No quintal, sentado na corda-bamba do muro, num impulso de coragem imprudente eu encarava a altura. Aqueles metros debaixo de minhas solas seriam capazes de uma breve pintura psicodélica com meu sangue.
Por cima desses morros entediados de discriminação é fantástico ver o sol nascer no horizonte de Olinda. Na magia que só a madrugada oferece.
É a fantasia de estar dentro de si. Uma digna solidão sem ruídos. Até o ponto em que os felinos absorvem a atenção. E isso só se procede quando os meus cães ladram em demasia.
Os gatos fazem meu telhado de motel. Parecem atores-dançarinos. Levam-me a um espetáculo da Broadway. Eles executam um musical burlesco ao mesmo tempo em que seus passos parecem improvisos jazísticos e as ondulações de suas caldas assemelham-se à minha alma que experimenta um Blues no piano. A melancolia de uma nota só. Que é tão hermética quanto o meu consciente. Minha consciência hermética, prolixa, sensível, desvairada em devaneio suave e que não enlouquece.
(Existe algo dentro de mim que não cabe nesse corpo jovem).
E eu nem percebo mais os gatos. Não quero que alguém acorde e me veja nessa insanidade frequente. Isso é um segredo selado pelas horas.

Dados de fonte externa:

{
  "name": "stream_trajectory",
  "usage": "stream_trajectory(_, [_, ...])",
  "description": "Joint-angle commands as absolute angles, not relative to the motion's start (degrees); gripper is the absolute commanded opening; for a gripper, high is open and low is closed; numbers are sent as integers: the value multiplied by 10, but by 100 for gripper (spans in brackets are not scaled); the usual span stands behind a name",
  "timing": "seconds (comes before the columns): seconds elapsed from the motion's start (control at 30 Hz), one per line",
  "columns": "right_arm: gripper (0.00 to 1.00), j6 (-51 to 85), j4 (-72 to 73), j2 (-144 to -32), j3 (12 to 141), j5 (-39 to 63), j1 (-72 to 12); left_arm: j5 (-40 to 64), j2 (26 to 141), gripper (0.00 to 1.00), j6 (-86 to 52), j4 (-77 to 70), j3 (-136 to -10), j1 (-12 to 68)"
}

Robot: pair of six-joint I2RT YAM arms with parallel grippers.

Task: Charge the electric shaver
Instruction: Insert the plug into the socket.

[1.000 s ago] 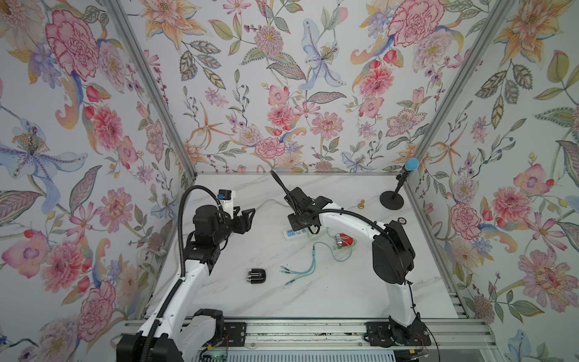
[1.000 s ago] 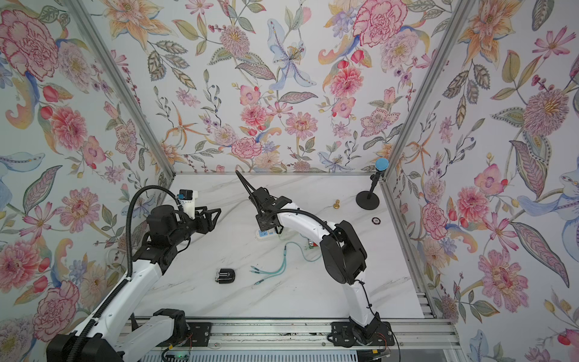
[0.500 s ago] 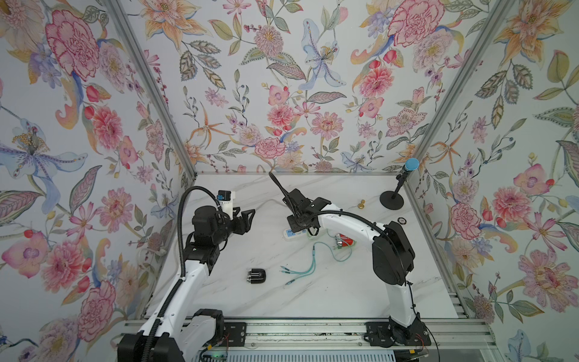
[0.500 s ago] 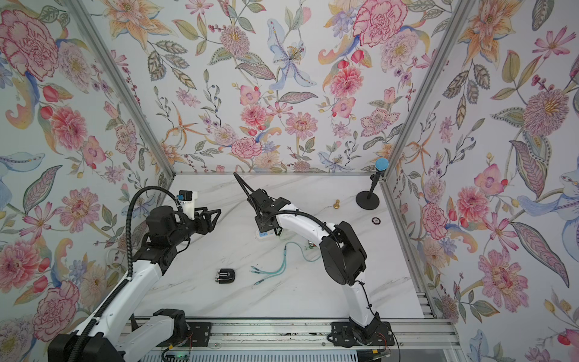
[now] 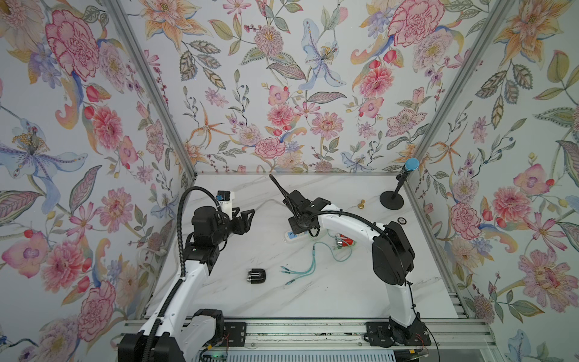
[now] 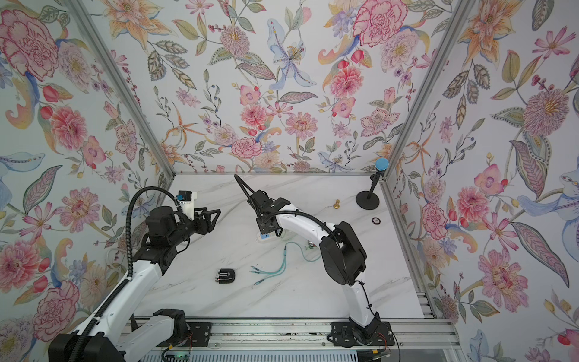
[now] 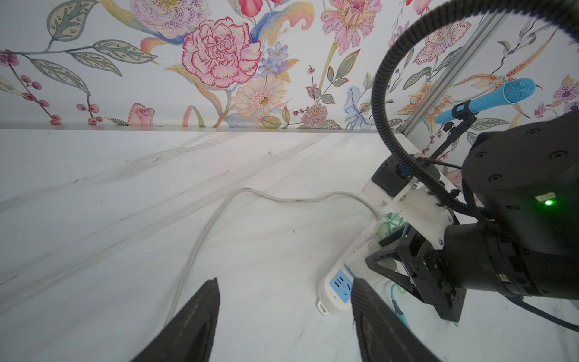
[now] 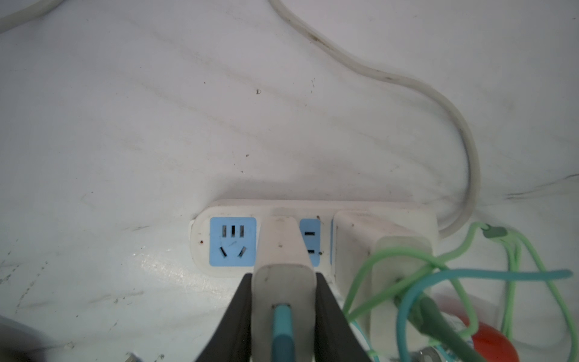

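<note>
Shaver (image 5: 256,276), small and black, lies alone on the marble table (image 5: 313,301), in the near part between the two arms. The left gripper (image 5: 249,218) hangs above the table with its fingers apart and holds nothing. The right gripper (image 8: 283,275) is down at the power strip (image 8: 313,207), clamped on a white adapter (image 8: 282,247) that stands on the middle socket. A teal cable (image 5: 310,266) comes out of the adapter. Its free plugs lie near the shaver, not touching it.
</note>
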State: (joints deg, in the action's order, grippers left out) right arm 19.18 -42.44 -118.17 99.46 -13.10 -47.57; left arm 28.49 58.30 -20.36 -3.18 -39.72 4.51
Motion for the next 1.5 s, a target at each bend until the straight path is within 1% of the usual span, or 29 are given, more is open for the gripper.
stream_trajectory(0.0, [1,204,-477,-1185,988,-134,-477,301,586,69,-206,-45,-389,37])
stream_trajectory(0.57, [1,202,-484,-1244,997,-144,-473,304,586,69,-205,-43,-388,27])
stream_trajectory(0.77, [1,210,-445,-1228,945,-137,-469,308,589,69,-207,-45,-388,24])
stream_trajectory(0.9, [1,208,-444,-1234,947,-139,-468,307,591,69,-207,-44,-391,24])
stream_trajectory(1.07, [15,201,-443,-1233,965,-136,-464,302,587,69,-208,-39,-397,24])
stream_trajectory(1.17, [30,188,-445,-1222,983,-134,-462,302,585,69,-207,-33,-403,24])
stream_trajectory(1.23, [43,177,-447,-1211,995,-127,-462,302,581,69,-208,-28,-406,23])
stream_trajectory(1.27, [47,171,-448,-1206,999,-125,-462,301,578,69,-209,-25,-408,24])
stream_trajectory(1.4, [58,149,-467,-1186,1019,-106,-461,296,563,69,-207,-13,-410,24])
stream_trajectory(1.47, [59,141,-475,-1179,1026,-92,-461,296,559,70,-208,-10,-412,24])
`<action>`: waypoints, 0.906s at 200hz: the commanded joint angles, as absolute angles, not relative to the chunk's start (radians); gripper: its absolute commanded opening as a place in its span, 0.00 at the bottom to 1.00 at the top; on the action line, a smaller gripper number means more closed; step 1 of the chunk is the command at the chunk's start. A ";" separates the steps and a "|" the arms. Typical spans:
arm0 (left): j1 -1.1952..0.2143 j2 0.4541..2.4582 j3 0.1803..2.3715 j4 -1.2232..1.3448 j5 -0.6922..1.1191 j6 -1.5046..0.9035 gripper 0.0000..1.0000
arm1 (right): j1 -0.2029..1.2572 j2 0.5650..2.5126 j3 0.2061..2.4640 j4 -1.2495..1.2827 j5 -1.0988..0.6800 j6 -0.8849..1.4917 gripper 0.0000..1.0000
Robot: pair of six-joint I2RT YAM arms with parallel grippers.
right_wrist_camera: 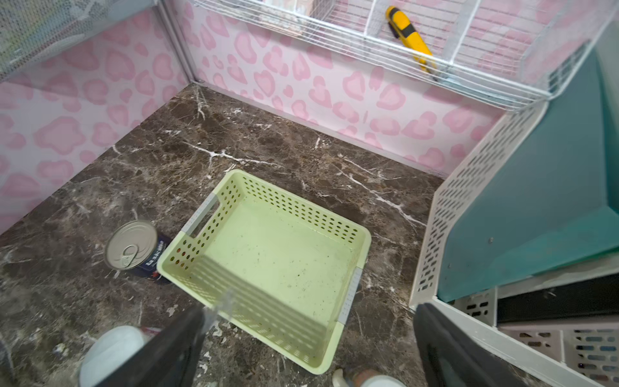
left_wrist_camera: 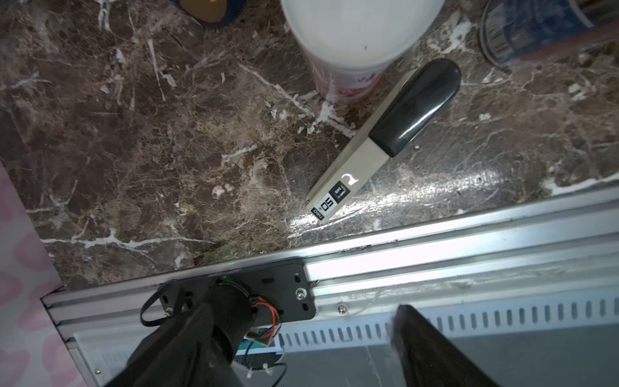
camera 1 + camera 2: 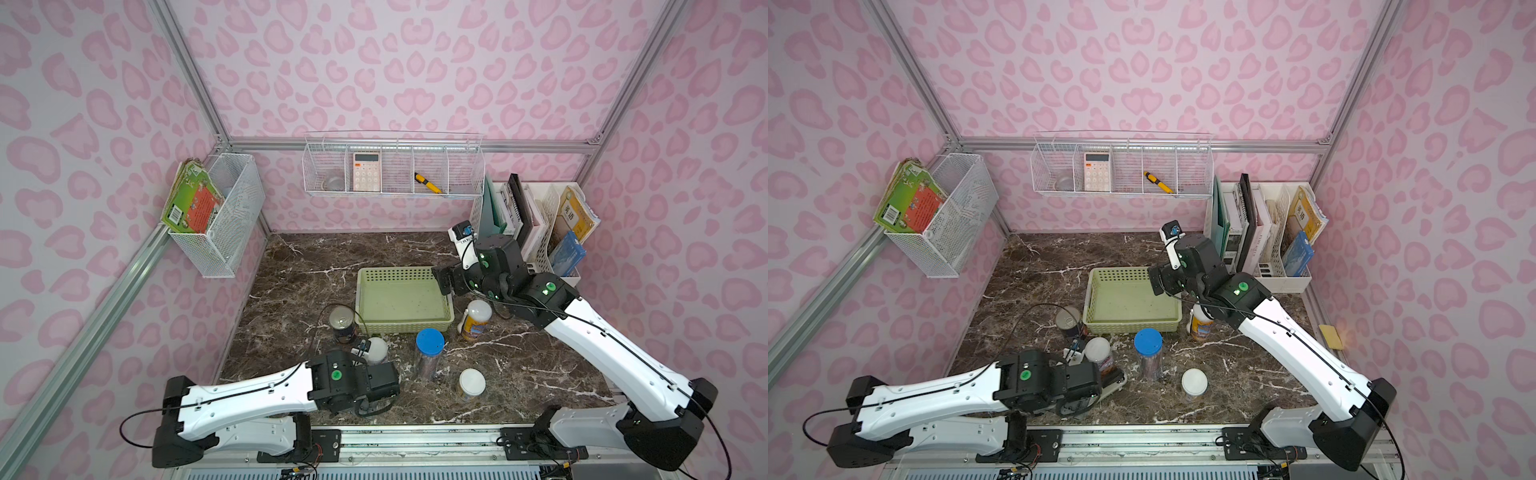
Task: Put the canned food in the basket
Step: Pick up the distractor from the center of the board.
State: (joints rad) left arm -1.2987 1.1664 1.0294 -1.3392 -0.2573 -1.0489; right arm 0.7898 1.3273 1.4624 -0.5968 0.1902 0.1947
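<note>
Your left hand (image 2: 301, 321) is spread with nothing in it, over the front of the bench (image 3: 291, 291), with the pink can (image 3: 376, 349) just beyond it and a stapler (image 2: 385, 140) lying beside that can. Your right hand (image 1: 311, 311) is spread too and holds nothing, raised above the basket's (image 3: 405, 325) right rim, an orange can (image 3: 478, 318) just below its arm (image 3: 540, 299). All four stand on the bench outside the basket: the blue can (image 3: 343, 322) just beside its left front corner, the last can (image 3: 471, 384) near the front, right of the jar (image 3: 430, 345).
</note>
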 commanded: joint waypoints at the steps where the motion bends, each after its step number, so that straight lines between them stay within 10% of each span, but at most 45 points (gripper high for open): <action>1: -1.283 1.208 1.006 -1.250 -0.296 -1.098 0.91 | 0.800 1.342 1.480 -0.612 0.154 0.186 1.00; 181: -1.031 1.355 0.674 -0.696 -0.029 -0.901 0.80 | 0.924 1.442 1.623 -0.843 0.022 0.148 1.00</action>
State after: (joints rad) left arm -1.0374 1.3212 0.7136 -0.6178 -0.2173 -0.9112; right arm 0.8993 1.4395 1.6135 -0.7910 0.0769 0.1520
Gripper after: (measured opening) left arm 0.819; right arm 0.996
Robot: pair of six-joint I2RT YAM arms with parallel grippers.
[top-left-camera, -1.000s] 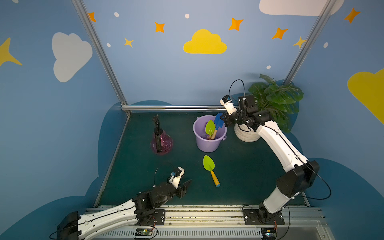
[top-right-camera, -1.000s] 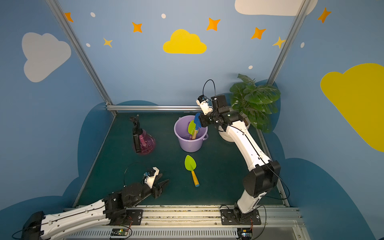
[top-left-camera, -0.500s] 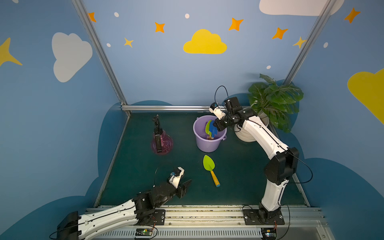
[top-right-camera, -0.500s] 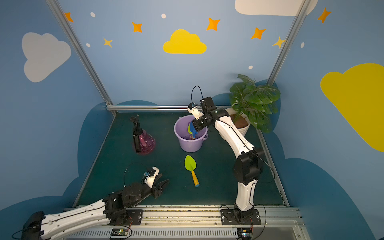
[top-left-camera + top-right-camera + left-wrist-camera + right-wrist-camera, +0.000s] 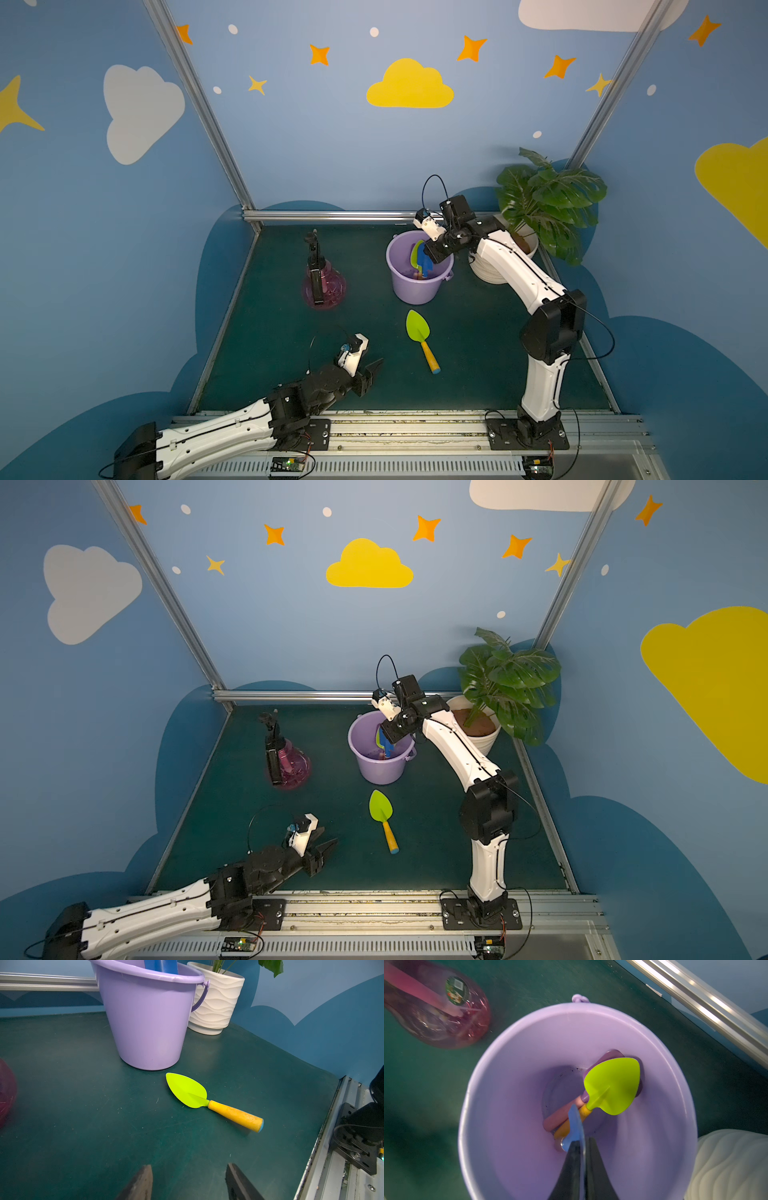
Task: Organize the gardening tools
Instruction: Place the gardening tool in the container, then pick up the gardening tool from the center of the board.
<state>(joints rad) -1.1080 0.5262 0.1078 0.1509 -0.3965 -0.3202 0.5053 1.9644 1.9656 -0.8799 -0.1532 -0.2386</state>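
Our right gripper [image 5: 584,1142] hangs over the lilac bucket [image 5: 512,1084], jaws narrow around the blue spade [image 5: 576,1124] inside it. Gripping or not, we cannot tell. Left gripper [image 5: 189,1165] gapes empty, and a green trowel [image 5: 188,1091] lies on the mat [image 5: 83,1105] before it.

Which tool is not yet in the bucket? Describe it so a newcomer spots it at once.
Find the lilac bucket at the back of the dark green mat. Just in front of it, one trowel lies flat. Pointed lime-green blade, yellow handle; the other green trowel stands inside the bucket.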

Deito-me na cama que nem é minha e vejo os raios começando a colorir as telhas. Um monólogo que só eu vejo. Esse peito carregado do que não tenho palavras para descrever ou entender, entra em chamas com essas palavras soltas sem nexo, construídas em pedaços que sonham constituir um texto, um verso, um devaneio.
Escrever tem sido o esconderijo quase perdido. Você não vê que eu venho perdendo a expressão?! Essas expressões, essas misturas que lambem Arte, que me fazem arte, ator, Morte!
Escorrem sem fio condutor. Mas esse Rio formado em meus olhos dispensa o nexo.
É invisível a necessidade de querer me organizar. Não há uma organização em mim. O que existe são órgãos ao sabor do vento e esse Organismo frágil e firme.
Não tenho sede de Água. Nem sinto vontade de me nutrir. Quero digerir as horas. Trancafiá-las no meu armário de portas escancaradas. Preciso realizar essas imagens de felicidade que meu cérebro fabrica no banheiro.
Não nasci para andar de queijo caído por conta da imagem transviada por eles. Esses poucos, esses tantos que me pisam, que eu piso?!
Essa certeza de morte prematura é que me angustia. Já pode ser tarde para iniciar um tratamento, pois sinto gozo em desfrutar dessa melancolia ácida. E nem é preciso um diagnóstico para o que é claro no escuro. Mas é tão nítido quanto o meu amor em poder respirar. Amor.
Contudo, eu visualizo formigas e suas colônias em minha pele. Desde criança essa certeza óbvia se antecipa em meus latejos cranianos. Das veias até os cabelos. Do cóccix até o pescoço. Dos dedos até o cerebelo. Existem códigos. Enigmas de múltiplas faces de um único rapaz. Um rapaz que é um Homem guiado por seus sonhos e um Menino que requer acalento. O menino e o Homem estão gladiando nesse corpo filosófico. Nessa mente apolar, multipolar, certamente bipolar. Bi.
É o bi-bi-bi descompassado desse coração angustiado pelo que está imerso em cores neutras.
Uma onomatopeia distinta interrompe esse rascunho de vida. É o meu amado e ébrio pai que me ensina a abrir o cadeado do portão. Esse cotidiano cheio de portas.
Deve ser mais notório que eu tente dormir novamente. Ora durmo demais. Ora madrugo demais. E nesse jogo barroco não existe mais um planejamento.
Meus impulsos estão me guiando a tentar deixar ao menos uma marca relevante nas pessoas. É tempo de romper e principalmente recuperar laços.
Amanhã já acordarei Outro. Terei de destrinchar os mistérios e acalentar esse novo Outro. E ninguém perceberá, o que é bom.
Já que em mim o relevante beira o ser irrelevante. Mas, creio que serei uma memória que renderá boas coisas.
Na contra-dança dessa inconstância é pela solidão sem despautério que eu sigo em frente.